Gabriel Jackson – Justorum animæ

by 5:4

The aspect of death explored in Gabriel Jackson‘s short choral work Justorum animæ is on the peace it brings to the souls of the departed, a fitting theme for today, being All Souls’ Day. The Latin text is drawn from the offertory from yesterday’s liturgies for All Saints’ Day, originating in the apocryphal book of Wisdom, and like so many texts (and human acts) that grapple with death, it is primarily focused on the living, seeking to bring some reassurance to we who are left behind. Their souls, we are told, “are in the hand of God”, and while the second line seems a bit confusing—how can they not be touched by “the torment of death” when they are patently dead?—the overriding message that no more harm can come to them is self-evidently true.

Jackson’s music embraces the soothing thrust of the words, setting them almost like a lullaby, lilting phrases atop soft, oscillating diatonic chords that appropriately defy a sense of cadential finality. The only time when its gentleness and sense of serenity are challenged comes with the restrained umbrage wrought by the third line. At “Visi sunt”, the choir abruptly rises in volume, the harmony twisting with mild dissonance and the melodic line briefly soaring high in indignance; peace implies permanence, and the unhappy response to the words’ hints of a definite end in such a context as this is understandable. Only gradually do the voices regain their composure, and when they do it’s with a slightly different music from before, softer and more meditative, an offering and a valediction, letting-go the souls of the departed into the infinite, unknowable beyond.

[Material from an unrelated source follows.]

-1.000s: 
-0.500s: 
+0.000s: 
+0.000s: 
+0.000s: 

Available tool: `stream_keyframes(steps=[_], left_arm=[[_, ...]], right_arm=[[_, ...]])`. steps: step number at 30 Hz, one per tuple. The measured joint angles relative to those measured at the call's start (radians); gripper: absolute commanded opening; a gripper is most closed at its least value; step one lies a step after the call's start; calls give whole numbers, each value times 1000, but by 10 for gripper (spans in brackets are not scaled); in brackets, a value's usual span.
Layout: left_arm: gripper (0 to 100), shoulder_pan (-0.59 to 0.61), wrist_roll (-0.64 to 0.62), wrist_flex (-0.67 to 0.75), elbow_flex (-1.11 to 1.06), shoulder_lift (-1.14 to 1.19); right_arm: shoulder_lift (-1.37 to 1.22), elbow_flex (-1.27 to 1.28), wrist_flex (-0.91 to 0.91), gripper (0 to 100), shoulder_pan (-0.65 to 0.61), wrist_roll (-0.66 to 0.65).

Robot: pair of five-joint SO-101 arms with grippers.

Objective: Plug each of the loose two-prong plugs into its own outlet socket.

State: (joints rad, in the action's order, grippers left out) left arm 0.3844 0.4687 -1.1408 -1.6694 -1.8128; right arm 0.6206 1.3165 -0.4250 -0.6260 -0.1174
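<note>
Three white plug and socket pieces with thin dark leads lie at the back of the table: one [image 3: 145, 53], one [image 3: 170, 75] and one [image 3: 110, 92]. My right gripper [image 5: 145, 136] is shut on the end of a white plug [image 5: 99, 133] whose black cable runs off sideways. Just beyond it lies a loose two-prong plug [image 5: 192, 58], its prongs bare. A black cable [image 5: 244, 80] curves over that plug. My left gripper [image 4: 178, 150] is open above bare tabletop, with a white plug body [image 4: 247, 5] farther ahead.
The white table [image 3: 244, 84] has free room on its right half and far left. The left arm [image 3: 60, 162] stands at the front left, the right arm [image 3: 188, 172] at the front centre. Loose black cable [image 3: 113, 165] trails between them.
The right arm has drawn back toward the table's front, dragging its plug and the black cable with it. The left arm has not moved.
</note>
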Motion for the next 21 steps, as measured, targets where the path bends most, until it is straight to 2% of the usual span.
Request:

This performance of the work, its broadcast première, was given on Holocaust Memorial Day (27 January) 2010 at Wells Cathedral, sung by the cathedral choir directed by Matthew Owens.

The audio has been removed as a commercial recording is now available.


Text

Justorum animae in manu Dei sunt,
et non tanget illos tormentum mortis.
Visi sunt oculis insipientium mori,
illi autem sunt in pace.

The souls of the just are in the hand of God,
and they shall not be touched by the torment of death.
In the sight of the unwise they seemed to die,
but they are at peace.

—Offertory for the Feast of All Saints (from Wisdom 3:1-2a,3b)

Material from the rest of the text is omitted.